Drug Importation: Streamlined and Strategic

The resolution permits companies to import study medications before final study approval, as long as all required data and quantities have been submitted. This more proactive approach reduces logistical delays and supports faster study start-up times.

Naturally, there are risks — if the study is denied or canceled, imported drugs must be redirected — but this is now a strategic decision left to companies.

Post-Study Medication: Ongoing Challenges

While the RDC does not directly regulate post-study access to medications, Brazilian law requires a justified and documented plan when such access is intended. This shifts greater responsibility to sponsors and helps prevent misuse.

Conditions such as diabetes, hypertension, and rare diseases continue to raise questions about long-term treatment, but the mandatory planning requirement is a step forward.

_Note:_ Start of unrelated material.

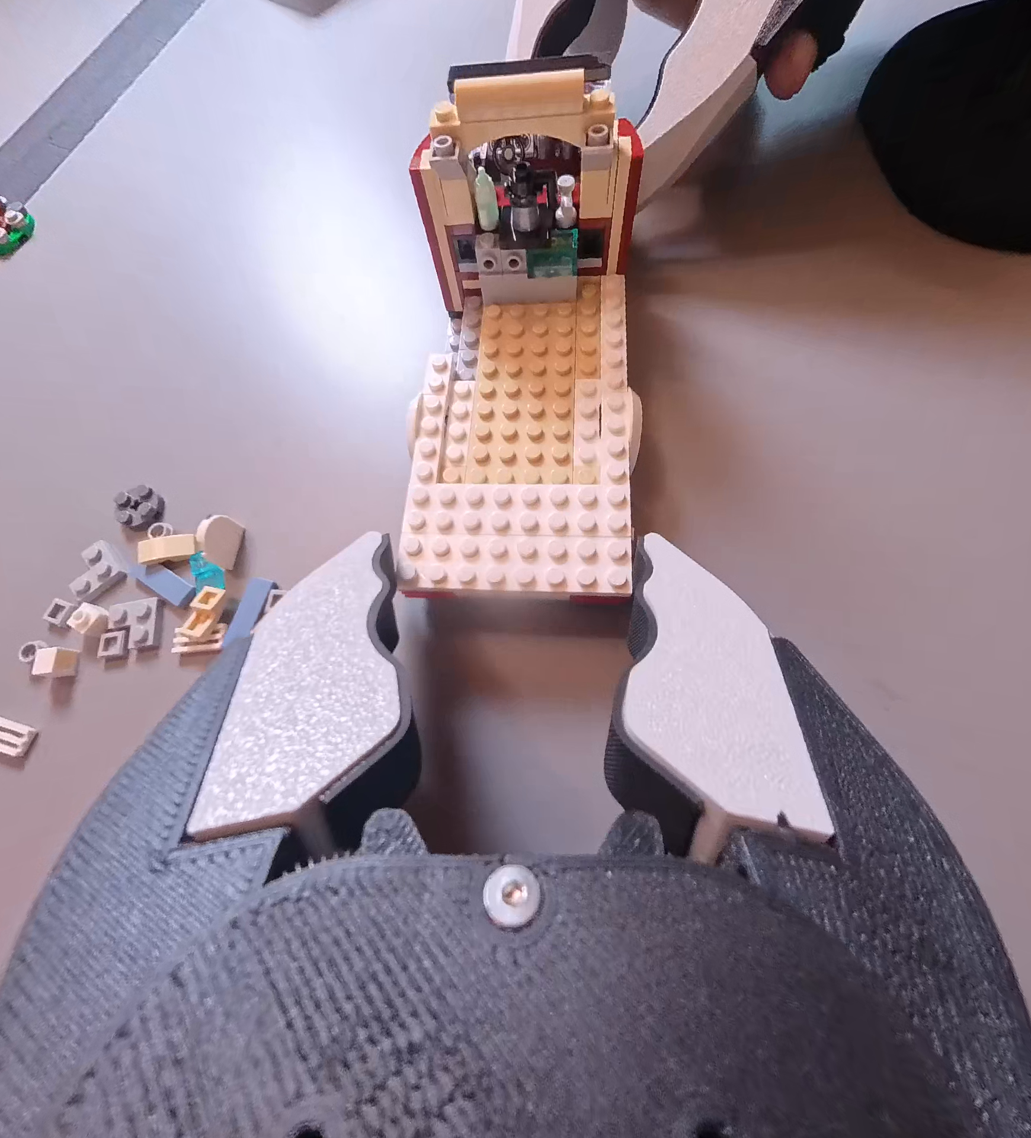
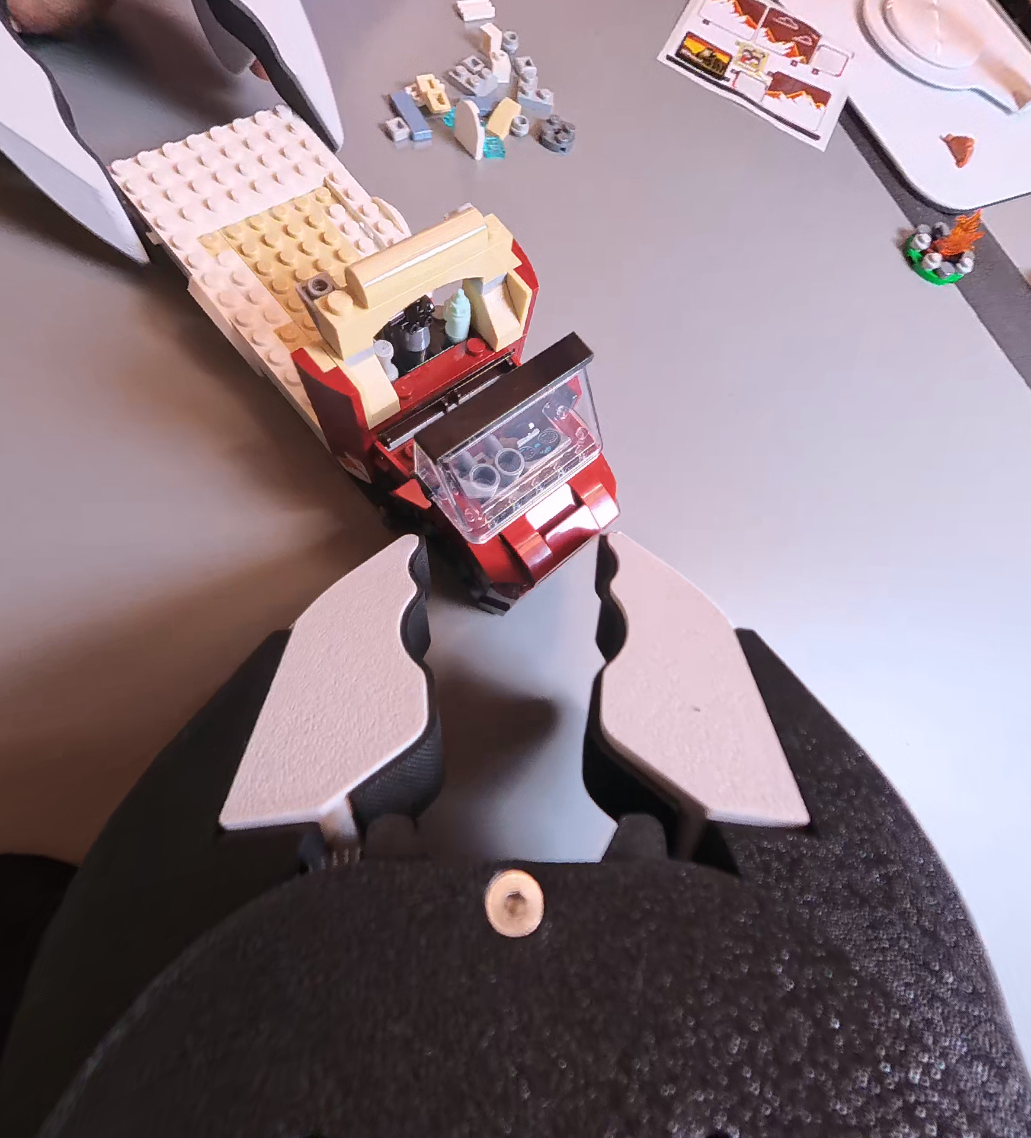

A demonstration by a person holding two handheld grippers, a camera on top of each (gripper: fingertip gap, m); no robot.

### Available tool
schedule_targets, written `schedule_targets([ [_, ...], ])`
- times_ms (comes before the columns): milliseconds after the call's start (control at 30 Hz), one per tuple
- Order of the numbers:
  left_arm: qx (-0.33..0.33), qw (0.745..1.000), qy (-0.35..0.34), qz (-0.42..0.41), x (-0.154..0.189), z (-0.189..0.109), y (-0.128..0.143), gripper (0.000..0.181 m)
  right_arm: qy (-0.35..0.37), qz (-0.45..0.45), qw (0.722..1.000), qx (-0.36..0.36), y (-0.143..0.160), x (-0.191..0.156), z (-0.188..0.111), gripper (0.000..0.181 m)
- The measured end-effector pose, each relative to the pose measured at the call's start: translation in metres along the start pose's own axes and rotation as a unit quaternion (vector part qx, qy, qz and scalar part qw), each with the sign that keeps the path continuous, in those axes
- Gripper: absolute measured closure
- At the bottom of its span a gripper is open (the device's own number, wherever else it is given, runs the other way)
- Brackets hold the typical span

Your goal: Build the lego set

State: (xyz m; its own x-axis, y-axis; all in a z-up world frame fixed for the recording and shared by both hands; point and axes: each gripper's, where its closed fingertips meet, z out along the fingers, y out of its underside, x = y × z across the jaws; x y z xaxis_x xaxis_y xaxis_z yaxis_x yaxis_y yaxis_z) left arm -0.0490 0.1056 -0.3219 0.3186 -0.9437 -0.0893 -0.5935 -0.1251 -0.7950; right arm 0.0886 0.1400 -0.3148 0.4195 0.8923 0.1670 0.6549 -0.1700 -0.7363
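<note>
- Grey tabletop (image 1: 193, 369) fills both views, with a darker strip along its far edge.
- The lego truck (image 1: 522, 382) stands on it: a dark red cab with a clear windscreen (image 2: 513, 456), a tan arch behind it, and a flat studded bed in white and tan.
- The left gripper (image 1: 513, 573) sits at the rear of the bed, jaws spread wide, one finger at each back corner; actual contact cannot be told.
- The right gripper (image 2: 510, 560) faces the cab's front, jaws open, tips just beside the red bumper, gripping nothing.
- A pile of loose bricks (image 1: 150, 591) in grey, tan and blue lies near the truck.
- A sticker sheet (image 2: 759, 68) and a small campfire model (image 2: 944, 252) lie farther off.
</note>
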Motion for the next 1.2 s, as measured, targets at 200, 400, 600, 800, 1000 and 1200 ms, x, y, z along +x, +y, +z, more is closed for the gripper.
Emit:
schedule_targets([
  [200,-0.008,1.0,-0.017,-0.001,-0.019,0.021,-0.013,0.108,0.064,0.042,0.997,0.002,0.008,0.032,0.0,0.131],
  [400,-0.032,0.999,-0.024,0.015,-0.032,0.064,-0.041,0.108,0.143,0.081,0.986,-0.024,0.033,0.071,-0.016,0.131],
  [600,-0.049,0.998,-0.046,0.01,-0.031,0.104,-0.07,0.108,0.178,0.122,0.976,-0.042,0.059,0.097,-0.039,0.12],
  [800,-0.036,0.998,-0.041,0.014,-0.032,0.113,-0.078,0.107,0.194,0.144,0.97,-0.036,0.066,0.106,-0.046,0.123],
  [1000,-0.013,0.998,-0.053,0.031,-0.033,0.103,-0.084,0.104,0.205,0.138,0.968,-0.035,0.066,0.108,-0.046,0.123],
  [1200,0.086,0.993,-0.077,0.03,-0.029,0.045,-0.11,0.11,0.212,0.131,0.968,-0.017,0.061,0.108,-0.051,0.119],
])
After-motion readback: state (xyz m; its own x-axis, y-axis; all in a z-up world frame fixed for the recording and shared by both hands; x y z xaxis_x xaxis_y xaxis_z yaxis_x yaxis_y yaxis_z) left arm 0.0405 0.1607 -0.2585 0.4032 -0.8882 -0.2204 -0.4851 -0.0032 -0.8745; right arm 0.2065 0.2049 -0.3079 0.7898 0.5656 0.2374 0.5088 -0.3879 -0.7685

National Studies: The Biggest Beneficiaries

Although the regulation brings improvements across the board, national studies stand to gain the most. With standardized deadlines, more Brazilian studies are expected to emerge. However, the regulatory landscape still presents challenges — particularly related to pricing and intellectual property protection.

For instance, many national studies focused on incremental innovation are discouraged by the risk that their final product will be priced similarly to generics. Additionally, the lack of temporary protection against copycat products continues to deter investment.

Ethical Approval: A Shifting Landscape

With the enactment of Law 14.874/24, which governs research involving human subjects, ethical approval is also evolving. From now on, only Research Ethics Committees (CEPs) will issue approvals — the involvement of Conep is no longer required, even for multicenter studies. This change is expected to accelerate processes, though some uncertainty remains until the full regulation is implemented.

Looking Ahead

Although RDC 945/2024 has been in effect since December 2024, stakeholders are still adapting. Few cases of tacit approvals have been reported so far, but they are expected to become more frequent in the coming months.

A legitimate concern remains: Anvisa’s limited staffing may undermine efficiency. Experts are calling for the creation of a dedicated clinical research division within the agency to support its strategic importance.

Conclusion

RDC 945/2024 is a major advancement for clinical research in Brazil. It brings greater transparency, reduced bureaucracy, and more autonomy for both sponsors and investigators — ultimately positioning the country as a more attractive destination for scientific investment and innovation.

While challenges remain — particularly for investigator-initiated studies — the overall outlook is positive. With improvements expected in ethical and pricing regulations, Brazil is poised to consolidate its role as a strategic hub for scientific and technological development in healthcare.